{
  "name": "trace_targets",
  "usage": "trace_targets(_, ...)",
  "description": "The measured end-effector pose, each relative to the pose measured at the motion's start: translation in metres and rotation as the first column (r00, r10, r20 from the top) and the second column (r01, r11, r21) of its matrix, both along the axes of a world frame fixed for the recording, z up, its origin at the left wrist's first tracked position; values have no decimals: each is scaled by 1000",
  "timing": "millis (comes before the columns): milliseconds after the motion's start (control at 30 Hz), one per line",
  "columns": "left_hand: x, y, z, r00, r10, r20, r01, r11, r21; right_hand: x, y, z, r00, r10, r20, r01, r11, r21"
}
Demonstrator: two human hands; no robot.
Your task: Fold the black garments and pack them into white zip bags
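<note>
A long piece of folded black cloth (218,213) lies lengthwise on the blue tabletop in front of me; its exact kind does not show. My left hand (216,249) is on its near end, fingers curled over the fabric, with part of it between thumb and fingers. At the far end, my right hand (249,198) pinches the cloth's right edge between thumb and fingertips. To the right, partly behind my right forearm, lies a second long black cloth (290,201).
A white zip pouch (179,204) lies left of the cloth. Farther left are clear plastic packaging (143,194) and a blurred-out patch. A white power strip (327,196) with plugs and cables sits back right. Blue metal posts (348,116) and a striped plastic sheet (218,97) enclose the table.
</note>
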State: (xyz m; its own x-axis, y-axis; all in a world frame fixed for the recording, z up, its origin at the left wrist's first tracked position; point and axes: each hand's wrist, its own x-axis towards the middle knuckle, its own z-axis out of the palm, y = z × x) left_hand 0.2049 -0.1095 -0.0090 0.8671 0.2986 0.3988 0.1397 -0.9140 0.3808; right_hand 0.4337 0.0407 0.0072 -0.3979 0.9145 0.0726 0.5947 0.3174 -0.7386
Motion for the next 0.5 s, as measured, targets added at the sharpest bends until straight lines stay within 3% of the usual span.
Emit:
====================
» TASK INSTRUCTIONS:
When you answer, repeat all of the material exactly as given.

» SOLUTION FOR THIS TASK:
{
  "name": "trace_targets",
  "usage": "trace_targets(_, ...)",
  "description": "The measured end-effector pose, each relative to the pose measured at the motion's start: translation in metres and rotation as the first column (r00, r10, r20 from the top) and the second column (r01, r11, r21) of its matrix, both along the axes of a world frame fixed for the recording, z up, its origin at the left wrist's first tracked position; values have no decimals: each is scaled by 1000",
  "timing": "millis (comes before the columns): milliseconds after the motion's start (control at 30 Hz), one per line",
  "columns": "left_hand: x, y, z, r00, r10, r20, r01, r11, r21; right_hand: x, y, z, r00, r10, r20, r01, r11, r21"
}
Demonstrator: two human hands; no robot.
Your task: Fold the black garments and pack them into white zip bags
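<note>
A long piece of folded black cloth (218,213) lies lengthwise on the blue tabletop in front of me; its exact kind does not show. My left hand (216,249) is on its near end, fingers curled over the fabric, with part of it between thumb and fingers. At the far end, my right hand (249,198) pinches the cloth's right edge between thumb and fingertips. To the right, partly behind my right forearm, lies a second long black cloth (290,201).
A white zip pouch (179,204) lies left of the cloth. Farther left are clear plastic packaging (143,194) and a blurred-out patch. A white power strip (327,196) with plugs and cables sits back right. Blue metal posts (348,116) and a striped plastic sheet (218,97) enclose the table.
</note>
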State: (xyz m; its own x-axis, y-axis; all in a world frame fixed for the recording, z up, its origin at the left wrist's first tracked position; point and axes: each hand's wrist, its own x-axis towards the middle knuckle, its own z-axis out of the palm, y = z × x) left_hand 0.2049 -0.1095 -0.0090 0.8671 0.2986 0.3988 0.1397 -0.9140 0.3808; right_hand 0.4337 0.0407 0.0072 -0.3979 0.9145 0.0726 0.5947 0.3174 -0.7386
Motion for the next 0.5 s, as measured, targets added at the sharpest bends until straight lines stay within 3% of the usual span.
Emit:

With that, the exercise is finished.